──────── Extracted data
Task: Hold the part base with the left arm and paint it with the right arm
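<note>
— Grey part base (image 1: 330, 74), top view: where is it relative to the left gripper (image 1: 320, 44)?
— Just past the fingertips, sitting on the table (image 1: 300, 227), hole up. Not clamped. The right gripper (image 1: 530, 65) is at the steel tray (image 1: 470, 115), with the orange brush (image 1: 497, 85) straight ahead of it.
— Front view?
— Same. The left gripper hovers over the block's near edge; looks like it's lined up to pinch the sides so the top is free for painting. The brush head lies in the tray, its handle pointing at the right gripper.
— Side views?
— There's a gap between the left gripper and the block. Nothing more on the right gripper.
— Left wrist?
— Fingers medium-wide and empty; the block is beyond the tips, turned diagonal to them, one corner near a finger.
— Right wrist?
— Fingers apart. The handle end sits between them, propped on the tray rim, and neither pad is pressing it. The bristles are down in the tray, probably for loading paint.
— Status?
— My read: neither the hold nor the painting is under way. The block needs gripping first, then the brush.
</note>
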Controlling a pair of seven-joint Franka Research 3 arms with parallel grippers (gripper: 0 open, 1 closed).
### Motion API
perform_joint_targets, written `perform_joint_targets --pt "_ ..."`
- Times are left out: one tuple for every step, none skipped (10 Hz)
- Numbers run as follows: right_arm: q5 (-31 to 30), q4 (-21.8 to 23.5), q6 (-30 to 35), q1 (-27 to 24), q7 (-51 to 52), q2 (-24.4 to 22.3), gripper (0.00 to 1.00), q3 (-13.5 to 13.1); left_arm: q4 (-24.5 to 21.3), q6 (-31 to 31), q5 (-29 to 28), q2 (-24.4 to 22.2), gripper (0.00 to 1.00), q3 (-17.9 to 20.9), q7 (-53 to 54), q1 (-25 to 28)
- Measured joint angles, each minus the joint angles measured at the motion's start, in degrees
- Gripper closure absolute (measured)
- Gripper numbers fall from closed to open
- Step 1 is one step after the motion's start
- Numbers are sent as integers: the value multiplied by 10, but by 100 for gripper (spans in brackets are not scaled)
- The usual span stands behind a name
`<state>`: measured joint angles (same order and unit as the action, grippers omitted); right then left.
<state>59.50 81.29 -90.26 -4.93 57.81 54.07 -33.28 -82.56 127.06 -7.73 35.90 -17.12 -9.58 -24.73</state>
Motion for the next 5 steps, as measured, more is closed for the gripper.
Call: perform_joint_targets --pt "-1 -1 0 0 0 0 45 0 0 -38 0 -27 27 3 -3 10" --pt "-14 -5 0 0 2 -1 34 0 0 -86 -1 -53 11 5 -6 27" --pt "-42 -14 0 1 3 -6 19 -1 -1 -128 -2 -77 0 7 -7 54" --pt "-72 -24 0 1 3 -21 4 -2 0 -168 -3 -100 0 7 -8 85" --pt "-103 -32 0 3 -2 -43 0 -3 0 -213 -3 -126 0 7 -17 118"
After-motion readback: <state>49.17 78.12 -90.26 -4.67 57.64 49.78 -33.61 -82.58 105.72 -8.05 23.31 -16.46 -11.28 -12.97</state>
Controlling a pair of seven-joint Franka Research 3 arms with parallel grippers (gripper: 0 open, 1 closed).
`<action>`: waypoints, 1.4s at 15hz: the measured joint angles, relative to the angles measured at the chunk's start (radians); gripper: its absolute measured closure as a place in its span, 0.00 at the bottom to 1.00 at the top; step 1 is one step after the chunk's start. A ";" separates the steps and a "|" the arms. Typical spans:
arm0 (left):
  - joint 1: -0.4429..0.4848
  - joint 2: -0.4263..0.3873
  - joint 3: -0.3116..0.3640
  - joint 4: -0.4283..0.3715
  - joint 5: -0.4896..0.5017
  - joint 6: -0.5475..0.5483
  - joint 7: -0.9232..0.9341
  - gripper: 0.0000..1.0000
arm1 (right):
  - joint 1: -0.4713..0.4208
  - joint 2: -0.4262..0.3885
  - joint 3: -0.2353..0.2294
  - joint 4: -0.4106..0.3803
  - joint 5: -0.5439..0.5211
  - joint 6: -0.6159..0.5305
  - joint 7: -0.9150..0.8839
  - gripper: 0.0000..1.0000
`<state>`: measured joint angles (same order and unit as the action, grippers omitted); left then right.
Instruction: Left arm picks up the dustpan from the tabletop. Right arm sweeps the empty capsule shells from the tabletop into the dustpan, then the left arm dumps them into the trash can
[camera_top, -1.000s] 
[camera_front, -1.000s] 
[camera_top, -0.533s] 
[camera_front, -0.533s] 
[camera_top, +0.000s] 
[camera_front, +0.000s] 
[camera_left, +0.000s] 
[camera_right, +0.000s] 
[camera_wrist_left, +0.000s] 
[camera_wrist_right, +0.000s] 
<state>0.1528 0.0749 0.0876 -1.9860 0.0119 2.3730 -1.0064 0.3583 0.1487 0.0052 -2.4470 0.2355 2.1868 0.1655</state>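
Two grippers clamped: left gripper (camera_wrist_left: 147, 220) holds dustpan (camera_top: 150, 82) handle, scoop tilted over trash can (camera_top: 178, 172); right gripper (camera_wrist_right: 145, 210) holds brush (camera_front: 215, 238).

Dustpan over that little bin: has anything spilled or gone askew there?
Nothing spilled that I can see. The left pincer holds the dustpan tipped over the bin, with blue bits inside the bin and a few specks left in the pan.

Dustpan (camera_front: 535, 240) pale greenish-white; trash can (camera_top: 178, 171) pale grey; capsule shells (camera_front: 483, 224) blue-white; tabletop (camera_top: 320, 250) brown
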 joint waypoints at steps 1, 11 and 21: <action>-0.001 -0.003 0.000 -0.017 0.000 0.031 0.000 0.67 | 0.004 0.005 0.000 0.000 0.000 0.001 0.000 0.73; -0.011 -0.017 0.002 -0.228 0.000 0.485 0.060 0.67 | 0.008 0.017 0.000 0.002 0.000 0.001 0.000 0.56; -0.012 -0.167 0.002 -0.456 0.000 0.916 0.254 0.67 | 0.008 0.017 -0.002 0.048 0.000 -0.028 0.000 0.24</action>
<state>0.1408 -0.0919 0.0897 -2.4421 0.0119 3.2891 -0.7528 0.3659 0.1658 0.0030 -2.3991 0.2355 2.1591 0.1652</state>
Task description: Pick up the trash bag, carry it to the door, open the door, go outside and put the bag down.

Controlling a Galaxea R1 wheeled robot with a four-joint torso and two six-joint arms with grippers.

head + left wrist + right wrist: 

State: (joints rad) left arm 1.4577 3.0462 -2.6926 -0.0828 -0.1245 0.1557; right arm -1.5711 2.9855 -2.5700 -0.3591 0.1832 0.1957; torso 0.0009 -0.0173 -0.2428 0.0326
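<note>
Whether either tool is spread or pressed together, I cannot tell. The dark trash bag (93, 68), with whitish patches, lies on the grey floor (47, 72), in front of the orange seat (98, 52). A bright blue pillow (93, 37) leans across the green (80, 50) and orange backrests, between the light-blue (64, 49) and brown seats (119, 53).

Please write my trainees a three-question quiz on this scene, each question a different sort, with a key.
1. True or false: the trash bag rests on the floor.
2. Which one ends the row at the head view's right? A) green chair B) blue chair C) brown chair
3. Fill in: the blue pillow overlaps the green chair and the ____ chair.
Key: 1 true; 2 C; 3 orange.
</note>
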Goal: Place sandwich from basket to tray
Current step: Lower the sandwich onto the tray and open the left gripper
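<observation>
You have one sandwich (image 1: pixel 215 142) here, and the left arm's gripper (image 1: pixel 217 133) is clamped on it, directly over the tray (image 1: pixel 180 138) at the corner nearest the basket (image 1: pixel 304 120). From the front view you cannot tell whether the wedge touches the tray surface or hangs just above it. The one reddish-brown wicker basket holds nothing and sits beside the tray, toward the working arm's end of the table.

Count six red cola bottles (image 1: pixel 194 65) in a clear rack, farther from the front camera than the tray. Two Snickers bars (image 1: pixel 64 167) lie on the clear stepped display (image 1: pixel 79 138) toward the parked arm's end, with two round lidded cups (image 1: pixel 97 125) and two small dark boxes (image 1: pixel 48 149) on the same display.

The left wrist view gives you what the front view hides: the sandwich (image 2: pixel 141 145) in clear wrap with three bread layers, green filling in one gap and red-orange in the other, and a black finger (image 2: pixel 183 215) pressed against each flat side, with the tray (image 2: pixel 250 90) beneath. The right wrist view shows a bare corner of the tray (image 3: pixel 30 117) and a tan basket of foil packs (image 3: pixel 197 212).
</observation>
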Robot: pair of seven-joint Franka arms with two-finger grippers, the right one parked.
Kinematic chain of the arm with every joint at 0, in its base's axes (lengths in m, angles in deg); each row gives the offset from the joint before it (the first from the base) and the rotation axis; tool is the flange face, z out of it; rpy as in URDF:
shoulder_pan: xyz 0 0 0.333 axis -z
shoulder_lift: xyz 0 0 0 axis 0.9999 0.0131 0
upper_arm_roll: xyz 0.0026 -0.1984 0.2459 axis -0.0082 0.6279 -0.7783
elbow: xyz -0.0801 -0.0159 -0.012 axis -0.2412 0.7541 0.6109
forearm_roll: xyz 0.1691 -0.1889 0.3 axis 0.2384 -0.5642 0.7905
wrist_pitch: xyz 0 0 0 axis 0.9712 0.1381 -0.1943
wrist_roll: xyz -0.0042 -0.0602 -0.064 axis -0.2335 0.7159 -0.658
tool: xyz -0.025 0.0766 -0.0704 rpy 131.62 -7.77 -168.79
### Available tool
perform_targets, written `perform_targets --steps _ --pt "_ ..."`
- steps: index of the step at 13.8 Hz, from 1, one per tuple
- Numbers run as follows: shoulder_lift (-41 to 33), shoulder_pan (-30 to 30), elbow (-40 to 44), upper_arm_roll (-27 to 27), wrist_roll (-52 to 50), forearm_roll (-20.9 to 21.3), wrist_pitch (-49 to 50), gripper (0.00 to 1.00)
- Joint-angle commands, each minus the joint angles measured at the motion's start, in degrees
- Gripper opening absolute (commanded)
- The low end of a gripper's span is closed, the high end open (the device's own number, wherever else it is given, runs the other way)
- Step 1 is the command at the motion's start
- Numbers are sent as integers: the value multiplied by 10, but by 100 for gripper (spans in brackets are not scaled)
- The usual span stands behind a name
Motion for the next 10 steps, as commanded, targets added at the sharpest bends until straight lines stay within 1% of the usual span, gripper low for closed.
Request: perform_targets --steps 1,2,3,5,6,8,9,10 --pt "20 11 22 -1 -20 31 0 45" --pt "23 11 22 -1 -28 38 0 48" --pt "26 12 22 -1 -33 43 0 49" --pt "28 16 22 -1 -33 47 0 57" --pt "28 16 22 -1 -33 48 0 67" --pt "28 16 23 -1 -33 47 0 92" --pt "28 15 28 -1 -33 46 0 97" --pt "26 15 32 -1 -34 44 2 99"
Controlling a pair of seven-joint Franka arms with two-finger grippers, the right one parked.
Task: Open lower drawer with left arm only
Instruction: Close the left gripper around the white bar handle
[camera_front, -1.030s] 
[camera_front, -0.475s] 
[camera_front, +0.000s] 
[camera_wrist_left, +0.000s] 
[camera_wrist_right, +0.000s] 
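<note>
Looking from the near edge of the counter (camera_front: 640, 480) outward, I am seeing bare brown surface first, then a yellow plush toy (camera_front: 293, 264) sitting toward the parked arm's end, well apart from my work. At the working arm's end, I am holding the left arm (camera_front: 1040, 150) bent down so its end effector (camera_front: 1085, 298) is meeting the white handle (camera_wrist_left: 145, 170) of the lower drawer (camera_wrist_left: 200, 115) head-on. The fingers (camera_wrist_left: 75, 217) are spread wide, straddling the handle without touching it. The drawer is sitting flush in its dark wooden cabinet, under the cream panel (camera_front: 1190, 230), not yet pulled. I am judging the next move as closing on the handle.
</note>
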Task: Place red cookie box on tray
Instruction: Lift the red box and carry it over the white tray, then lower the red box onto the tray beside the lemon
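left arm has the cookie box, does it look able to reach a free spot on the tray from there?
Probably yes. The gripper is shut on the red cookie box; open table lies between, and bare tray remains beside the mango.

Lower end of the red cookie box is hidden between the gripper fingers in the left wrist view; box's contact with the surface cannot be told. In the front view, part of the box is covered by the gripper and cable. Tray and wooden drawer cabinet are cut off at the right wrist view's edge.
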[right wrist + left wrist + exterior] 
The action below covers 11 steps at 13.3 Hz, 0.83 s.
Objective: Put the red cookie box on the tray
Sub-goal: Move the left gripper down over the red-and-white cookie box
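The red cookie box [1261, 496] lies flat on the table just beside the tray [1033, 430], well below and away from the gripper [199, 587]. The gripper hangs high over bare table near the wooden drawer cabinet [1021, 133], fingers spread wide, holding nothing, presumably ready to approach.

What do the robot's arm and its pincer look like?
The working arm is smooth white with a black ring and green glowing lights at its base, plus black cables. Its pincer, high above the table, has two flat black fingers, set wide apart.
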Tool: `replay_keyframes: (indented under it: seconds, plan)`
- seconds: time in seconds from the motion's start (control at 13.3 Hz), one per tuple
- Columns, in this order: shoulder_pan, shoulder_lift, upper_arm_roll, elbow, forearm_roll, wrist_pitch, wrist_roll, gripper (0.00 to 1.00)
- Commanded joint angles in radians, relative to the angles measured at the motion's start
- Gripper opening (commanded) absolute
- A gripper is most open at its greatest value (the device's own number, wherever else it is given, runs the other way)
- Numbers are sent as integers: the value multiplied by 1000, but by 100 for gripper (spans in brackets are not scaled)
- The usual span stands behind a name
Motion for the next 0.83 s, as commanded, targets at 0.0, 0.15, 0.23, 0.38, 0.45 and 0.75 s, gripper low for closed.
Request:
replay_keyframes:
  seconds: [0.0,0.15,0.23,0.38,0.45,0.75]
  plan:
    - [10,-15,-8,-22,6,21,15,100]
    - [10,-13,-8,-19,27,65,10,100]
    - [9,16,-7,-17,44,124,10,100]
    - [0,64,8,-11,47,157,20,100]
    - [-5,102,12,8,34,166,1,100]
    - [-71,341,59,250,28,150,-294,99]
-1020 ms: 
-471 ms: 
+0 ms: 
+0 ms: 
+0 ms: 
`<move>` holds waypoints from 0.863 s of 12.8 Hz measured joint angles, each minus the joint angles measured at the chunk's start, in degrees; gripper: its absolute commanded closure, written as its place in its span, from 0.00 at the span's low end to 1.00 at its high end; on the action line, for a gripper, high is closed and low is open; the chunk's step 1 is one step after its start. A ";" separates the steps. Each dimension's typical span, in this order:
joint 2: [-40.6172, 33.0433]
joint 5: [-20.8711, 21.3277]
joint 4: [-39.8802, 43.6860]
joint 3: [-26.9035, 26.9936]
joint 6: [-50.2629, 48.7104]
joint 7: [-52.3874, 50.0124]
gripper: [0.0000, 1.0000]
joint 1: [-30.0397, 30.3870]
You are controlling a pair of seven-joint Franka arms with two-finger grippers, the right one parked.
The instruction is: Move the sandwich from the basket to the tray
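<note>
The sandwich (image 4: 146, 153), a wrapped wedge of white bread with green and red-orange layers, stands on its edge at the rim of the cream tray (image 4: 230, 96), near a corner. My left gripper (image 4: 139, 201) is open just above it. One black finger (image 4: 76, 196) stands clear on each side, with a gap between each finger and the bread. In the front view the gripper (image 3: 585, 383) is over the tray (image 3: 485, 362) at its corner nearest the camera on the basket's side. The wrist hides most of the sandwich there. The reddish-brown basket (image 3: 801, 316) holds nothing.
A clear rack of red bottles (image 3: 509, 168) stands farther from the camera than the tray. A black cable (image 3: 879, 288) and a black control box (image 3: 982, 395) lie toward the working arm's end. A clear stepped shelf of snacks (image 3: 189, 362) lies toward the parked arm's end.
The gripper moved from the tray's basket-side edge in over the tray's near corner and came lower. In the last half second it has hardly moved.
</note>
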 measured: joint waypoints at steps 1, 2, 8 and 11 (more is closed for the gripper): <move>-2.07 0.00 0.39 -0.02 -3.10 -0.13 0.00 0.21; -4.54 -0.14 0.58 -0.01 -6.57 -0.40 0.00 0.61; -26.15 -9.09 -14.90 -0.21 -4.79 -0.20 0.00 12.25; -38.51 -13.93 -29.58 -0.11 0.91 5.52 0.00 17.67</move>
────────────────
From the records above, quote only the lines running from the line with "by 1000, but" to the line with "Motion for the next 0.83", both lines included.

#### [Output below]
- Numbers are sent as integers: the value multiplied by 1000, but by 100 for gripper (spans in brackets are not scaled)
- The usual span stands behind a name
Motion for the next 0.83 s, as commanded, targets at 0.0, 0.15, 0.23, 0.38, 0.45 and 0.75 s, gripper low for closed.

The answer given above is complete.